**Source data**

========

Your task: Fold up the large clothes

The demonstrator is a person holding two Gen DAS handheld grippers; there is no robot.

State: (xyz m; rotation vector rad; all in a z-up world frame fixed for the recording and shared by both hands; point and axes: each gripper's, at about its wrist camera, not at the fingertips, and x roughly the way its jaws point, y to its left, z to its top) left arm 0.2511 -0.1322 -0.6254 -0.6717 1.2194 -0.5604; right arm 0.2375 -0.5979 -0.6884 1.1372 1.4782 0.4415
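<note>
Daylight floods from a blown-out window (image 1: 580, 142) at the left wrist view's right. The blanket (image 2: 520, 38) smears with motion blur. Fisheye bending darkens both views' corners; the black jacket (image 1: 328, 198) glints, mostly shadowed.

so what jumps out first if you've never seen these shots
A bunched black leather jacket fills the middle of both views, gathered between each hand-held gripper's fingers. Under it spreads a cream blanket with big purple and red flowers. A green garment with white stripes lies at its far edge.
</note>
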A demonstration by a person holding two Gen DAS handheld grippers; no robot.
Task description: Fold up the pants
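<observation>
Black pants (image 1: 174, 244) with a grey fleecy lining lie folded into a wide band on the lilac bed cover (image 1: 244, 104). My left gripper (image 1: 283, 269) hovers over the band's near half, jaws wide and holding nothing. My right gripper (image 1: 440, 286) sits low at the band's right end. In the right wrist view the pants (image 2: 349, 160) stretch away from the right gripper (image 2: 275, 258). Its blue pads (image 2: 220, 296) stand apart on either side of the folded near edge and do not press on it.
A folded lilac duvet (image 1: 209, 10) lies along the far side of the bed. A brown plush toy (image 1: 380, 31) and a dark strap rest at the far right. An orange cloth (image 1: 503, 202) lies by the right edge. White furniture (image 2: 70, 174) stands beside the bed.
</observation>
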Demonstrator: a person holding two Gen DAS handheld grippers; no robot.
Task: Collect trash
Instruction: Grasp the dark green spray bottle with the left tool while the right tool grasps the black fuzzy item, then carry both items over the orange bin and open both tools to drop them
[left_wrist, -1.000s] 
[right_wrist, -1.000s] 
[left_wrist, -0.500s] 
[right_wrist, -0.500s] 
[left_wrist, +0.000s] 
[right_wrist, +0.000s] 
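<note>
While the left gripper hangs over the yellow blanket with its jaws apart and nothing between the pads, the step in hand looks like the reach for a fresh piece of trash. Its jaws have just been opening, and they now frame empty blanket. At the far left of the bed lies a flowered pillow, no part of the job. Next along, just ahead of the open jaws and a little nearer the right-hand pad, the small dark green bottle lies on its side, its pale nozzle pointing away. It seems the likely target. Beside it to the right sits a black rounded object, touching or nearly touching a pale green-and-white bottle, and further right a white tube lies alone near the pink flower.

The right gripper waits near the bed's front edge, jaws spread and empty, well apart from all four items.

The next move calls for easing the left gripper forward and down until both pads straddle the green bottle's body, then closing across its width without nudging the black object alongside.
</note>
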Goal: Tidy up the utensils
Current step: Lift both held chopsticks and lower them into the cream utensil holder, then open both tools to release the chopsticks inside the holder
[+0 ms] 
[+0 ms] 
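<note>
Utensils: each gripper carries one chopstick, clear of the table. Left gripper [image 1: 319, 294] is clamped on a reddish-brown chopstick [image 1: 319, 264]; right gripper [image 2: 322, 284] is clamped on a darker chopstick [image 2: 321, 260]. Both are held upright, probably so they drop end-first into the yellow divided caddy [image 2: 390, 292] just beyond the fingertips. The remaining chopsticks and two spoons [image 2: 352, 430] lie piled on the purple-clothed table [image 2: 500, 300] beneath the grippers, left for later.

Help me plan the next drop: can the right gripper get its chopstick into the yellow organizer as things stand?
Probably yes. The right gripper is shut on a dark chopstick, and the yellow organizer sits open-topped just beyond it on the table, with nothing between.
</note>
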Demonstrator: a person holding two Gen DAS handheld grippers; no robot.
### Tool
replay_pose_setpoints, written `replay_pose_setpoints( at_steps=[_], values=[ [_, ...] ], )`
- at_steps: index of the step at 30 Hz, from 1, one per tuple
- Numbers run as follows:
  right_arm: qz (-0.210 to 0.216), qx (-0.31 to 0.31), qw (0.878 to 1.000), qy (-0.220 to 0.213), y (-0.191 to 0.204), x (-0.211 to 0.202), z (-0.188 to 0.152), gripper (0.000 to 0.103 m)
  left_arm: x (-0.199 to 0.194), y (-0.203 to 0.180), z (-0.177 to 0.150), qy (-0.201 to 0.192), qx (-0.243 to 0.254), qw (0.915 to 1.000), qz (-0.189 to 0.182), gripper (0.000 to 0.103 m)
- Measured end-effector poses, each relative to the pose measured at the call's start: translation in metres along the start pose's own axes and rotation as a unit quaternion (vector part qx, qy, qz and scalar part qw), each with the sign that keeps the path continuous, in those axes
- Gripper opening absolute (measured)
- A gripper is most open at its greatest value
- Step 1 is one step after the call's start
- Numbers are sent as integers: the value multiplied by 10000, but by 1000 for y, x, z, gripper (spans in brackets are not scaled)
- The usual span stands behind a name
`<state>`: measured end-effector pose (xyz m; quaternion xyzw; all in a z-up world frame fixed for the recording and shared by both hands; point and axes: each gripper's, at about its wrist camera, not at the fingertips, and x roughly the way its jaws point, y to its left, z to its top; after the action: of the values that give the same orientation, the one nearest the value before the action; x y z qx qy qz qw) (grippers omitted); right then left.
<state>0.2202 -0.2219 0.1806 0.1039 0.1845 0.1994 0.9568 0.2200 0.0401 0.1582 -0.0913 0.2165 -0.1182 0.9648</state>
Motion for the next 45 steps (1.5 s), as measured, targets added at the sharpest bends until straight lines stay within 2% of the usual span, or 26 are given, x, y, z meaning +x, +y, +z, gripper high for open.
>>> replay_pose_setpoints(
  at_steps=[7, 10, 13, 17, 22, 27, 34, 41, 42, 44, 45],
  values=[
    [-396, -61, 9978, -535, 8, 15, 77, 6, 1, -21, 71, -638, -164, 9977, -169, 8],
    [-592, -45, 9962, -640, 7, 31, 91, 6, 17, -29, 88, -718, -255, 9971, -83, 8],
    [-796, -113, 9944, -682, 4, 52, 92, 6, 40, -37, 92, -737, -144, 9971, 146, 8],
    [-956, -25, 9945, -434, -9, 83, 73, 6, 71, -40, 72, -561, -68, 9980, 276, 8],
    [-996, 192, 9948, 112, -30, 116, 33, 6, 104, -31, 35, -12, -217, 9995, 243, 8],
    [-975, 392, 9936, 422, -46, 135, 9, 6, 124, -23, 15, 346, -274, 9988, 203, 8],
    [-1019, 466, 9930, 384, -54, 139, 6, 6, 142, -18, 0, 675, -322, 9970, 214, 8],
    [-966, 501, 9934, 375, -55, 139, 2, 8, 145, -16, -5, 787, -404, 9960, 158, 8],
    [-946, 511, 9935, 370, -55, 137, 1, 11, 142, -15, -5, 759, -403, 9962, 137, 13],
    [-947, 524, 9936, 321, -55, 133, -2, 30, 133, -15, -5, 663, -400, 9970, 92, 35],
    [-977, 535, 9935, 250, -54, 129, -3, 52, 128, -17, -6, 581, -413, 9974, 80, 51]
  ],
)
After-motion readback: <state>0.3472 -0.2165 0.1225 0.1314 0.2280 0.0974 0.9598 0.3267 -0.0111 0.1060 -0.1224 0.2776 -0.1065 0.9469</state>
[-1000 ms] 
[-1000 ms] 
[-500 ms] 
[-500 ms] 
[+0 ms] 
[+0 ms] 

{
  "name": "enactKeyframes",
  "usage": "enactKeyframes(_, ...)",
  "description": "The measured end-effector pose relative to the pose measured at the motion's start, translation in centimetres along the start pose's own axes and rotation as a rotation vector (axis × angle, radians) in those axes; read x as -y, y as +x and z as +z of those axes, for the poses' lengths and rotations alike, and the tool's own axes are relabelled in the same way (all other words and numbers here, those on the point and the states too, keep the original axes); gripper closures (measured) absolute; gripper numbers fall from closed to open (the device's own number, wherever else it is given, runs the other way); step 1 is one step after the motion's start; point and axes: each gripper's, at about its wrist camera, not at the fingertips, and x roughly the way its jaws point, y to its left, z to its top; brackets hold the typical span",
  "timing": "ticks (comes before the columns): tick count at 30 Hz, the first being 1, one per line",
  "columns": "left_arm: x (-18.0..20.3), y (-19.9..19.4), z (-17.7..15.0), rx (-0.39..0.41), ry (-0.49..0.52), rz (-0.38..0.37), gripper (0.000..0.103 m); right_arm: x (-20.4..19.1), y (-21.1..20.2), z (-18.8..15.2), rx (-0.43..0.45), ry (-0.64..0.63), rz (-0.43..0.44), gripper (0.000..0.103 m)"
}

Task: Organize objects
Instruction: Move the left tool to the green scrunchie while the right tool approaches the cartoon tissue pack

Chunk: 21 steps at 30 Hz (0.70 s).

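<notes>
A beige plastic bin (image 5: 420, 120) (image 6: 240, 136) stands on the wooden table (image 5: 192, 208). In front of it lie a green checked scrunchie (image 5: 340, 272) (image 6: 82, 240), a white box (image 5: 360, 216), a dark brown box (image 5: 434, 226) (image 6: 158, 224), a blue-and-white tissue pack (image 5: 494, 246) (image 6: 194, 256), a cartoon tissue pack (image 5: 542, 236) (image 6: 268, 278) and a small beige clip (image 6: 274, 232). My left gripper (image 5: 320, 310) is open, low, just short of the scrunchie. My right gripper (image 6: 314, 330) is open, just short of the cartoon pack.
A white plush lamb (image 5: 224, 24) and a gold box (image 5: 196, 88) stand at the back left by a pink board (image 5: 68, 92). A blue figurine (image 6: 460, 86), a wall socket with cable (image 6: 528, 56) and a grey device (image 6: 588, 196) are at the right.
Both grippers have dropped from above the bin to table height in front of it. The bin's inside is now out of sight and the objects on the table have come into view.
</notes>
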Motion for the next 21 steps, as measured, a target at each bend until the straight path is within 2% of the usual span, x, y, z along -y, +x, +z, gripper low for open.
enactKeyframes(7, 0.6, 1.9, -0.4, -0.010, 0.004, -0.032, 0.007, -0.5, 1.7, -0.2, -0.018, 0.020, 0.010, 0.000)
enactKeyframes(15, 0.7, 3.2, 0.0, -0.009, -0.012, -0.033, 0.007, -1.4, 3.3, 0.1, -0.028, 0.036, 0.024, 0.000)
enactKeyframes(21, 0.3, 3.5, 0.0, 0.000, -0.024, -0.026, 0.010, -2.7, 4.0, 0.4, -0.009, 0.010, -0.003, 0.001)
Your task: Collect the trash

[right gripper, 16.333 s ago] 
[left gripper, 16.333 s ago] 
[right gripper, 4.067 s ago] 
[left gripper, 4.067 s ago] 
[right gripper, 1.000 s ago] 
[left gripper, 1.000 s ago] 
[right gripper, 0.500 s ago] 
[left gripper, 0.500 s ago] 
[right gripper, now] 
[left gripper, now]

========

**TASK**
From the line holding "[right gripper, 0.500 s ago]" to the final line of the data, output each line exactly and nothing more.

**RESPONSE AREA**
[right gripper, 0.500 s ago] 
[left gripper, 0.500 s ago] 
[right gripper, now] 
[left gripper, now]

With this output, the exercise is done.